Dáil debates
Wednesday, 25 September 2024
Companies (Corporate Governance, Enforcement and Regulatory Provisions) Bill 2024: Second Stage
5:10 pm
Michael Healy-Rae (Kerry, Independent) | Oireachtas source
Does the Minister of State realise how many small business are going? I am so grateful to the big businesses and the tech companies that come here and create massive wealth. We saw what was recently got from Apple, even though the Government was not looking for it. It got it, and I am glad that it has it. It will spend it well, I hope. I hope it will not go on a bike shed, or a second bike shed. Some leaders were looking for a second bike shed. I have been trying to get that message out there over recent days. The media do not seem to want to hear about it, but yes, there were people who wanted a second bike shed. They are all day today talking about the cost of the first one, but there was a party leader who wanted a second one built. I will get up on the roof someday and shout about it to see if somebody will listen to me and pick up on it and ask who the party leader who wanted a second bike shed was.

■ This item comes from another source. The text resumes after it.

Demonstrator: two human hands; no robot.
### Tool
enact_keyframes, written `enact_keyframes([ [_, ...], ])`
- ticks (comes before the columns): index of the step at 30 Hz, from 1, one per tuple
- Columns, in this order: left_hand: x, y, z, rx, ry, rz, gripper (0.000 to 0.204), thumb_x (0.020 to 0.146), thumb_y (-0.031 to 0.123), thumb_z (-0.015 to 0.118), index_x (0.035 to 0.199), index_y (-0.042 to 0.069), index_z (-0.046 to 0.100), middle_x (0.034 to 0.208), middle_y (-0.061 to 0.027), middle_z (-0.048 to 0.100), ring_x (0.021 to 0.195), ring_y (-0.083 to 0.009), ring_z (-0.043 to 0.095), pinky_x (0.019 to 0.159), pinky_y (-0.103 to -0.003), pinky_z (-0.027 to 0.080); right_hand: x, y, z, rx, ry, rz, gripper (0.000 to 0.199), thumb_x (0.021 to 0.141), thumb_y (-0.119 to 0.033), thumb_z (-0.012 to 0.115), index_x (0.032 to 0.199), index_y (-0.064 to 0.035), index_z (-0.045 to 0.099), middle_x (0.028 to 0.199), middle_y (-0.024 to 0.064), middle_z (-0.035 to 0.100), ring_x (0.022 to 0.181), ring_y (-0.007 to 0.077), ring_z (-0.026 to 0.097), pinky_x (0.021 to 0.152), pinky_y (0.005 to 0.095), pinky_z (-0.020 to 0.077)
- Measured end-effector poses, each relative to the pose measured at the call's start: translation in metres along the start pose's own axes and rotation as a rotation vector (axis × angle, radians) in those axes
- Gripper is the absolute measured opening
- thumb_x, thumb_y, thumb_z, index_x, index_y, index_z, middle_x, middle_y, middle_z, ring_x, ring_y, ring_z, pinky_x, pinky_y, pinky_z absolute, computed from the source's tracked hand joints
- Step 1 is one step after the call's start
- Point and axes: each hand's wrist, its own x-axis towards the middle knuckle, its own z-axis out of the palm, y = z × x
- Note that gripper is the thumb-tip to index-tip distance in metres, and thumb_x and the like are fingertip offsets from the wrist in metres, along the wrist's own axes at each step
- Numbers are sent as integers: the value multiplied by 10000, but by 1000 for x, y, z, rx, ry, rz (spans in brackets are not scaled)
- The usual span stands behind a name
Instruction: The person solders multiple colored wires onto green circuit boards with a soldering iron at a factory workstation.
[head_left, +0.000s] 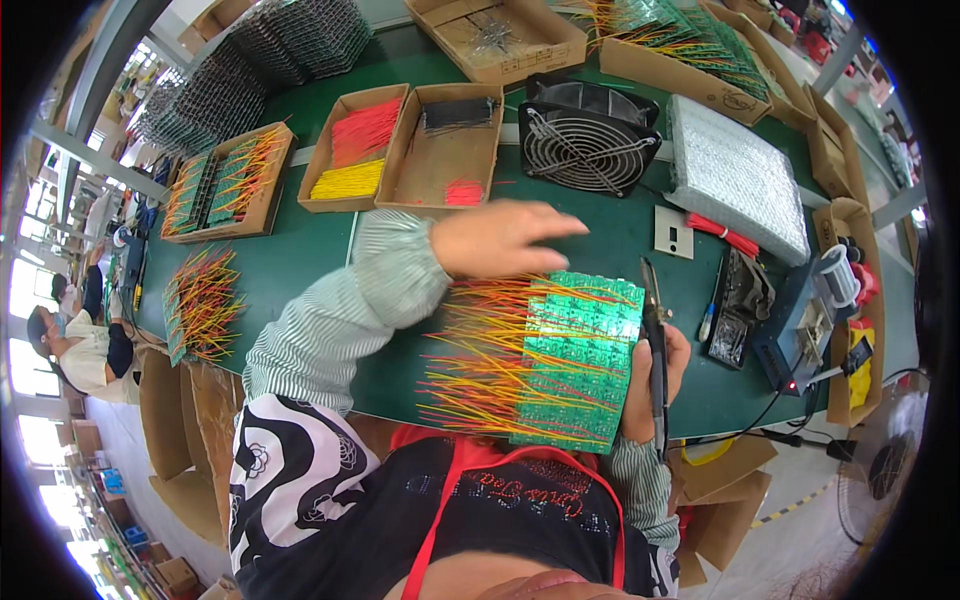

Going away from that, however, and coming back to what we are talking about, which is business, I am grateful to the big tech companies - of course I am - but I am also very grateful to the man and the woman who maybe have a small company. They might have no employees. It might be themselves, one or two, or it could be the neighbour or five or six people. They are the backbone of Ireland. I and this man here on my left-hand side are up here with our shirts off, fighting for those people from County Kerry and for small business. If a message needs to go out that there are people mouthing under their breath about me or complaining about me when I am saying something about business and saying that I want business, if there are political parties that do not like business, if they think that everybody can be idling and can live off nothing, I say to them that people have to work to pay tax. That is what makes this economy turn and that is what keeps us all going. If there are representatives in here who have a problem with work, that is their own business and they can talk to the mirror if they like.
I am really upset about this because I am worried about what more pressures it will put on small businesses. Every day of the week, these people are struggling. They are dealing with every type of agency of the State. The minute you start a business, you first of all have the problem of your own finance, your microfinance, trying to borrow money, whether it is leasing, getting loans - whatever business you are at.
That issue has to be dealt with. All the governance has to be dealt with also. I am not trying to say we should not have governance. We have to have it, of course. People have to keep their books right, but there is a thing called common sense, balance and giving people a chance. There was a time when people were given a chance and there was a bit of leeway. It seems that now, the minute a person opens a door, whether it is in a small village, in a big town or in a city, he or she will have every type of person coming in the door looking for something from him or her, and I mean people looking for something down to the smallest of things. Every person and letter that comes through the door puts more penal servitude and hardship down on top of the person, trying to see what way they can screw him or her up against a wall, while, at the same time, all the person is trying to do is create a business.
How can young people be encouraged to go into business? I see young tradesmen trying to start out, who are great at their trade and gifted with their hands, but for whom, maybe, it is difficult for them to try to do the books side of it. They are doing their best. It can be a struggle. Farmers now would want to be careful when marrying. They should nearly marry a bookkeeper or an accountant to be able to keep the house order. It has gone that way. I do not wish to eat into Deputy Danny Healy-Rae’s time.